▶ Task statement: Return the lines of the data below in which the string "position" occurs.

=== Begin Enclosure ===

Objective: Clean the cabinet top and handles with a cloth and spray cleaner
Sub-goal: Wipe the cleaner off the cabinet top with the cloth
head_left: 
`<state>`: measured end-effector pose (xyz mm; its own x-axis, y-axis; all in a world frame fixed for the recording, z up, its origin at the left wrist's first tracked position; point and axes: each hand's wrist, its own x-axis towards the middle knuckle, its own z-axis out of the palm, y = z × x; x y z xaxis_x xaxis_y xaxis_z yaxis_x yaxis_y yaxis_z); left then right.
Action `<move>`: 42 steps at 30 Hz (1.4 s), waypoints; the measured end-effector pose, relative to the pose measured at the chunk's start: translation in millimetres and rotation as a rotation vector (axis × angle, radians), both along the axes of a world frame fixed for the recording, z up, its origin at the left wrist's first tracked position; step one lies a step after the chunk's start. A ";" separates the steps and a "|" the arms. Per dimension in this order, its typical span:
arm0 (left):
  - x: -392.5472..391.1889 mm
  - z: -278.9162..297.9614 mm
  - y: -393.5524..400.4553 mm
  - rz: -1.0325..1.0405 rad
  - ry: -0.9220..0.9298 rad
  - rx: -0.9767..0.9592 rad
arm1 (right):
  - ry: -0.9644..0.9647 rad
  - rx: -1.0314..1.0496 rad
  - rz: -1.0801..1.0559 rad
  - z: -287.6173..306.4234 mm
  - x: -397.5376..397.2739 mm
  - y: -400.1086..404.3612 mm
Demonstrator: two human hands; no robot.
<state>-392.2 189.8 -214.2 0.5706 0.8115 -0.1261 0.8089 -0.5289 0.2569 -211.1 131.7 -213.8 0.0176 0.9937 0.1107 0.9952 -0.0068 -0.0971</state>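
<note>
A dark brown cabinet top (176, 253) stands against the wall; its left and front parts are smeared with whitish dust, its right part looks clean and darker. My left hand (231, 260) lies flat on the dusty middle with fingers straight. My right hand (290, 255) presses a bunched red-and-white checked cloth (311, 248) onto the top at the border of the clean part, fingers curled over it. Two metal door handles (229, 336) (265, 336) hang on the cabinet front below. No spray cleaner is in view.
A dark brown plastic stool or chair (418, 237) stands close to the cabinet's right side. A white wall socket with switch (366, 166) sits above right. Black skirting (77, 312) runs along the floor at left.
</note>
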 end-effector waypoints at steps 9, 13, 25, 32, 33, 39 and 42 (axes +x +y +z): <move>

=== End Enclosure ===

▶ Result of this task:
`<state>`: measured end-effector pose (xyz mm; its own x-axis, y-axis; all in a world frame fixed for the recording, z up, its origin at the left wrist's first tracked position; point and axes: each hand's wrist, its own x-axis towards the middle knuckle, its own z-axis out of the palm, y = z × x; x y z xaxis_x xaxis_y xaxis_z yaxis_x yaxis_y yaxis_z); left then right.
Action `<move>`: 42 steps at 30 Hz (1.4 s), waypoints; the measured end-effector pose, relative to the pose measured at the chunk's start: translation in millimetres and rotation as a rotation vector (axis × angle, radians), both along the axes of a world frame fixed for the recording, z up, its origin at the left wrist's first tracked position; step one lies a step after the chunk's start. A ";" separates the steps and a "|" the arms. Per dimension in this order, its typical span:

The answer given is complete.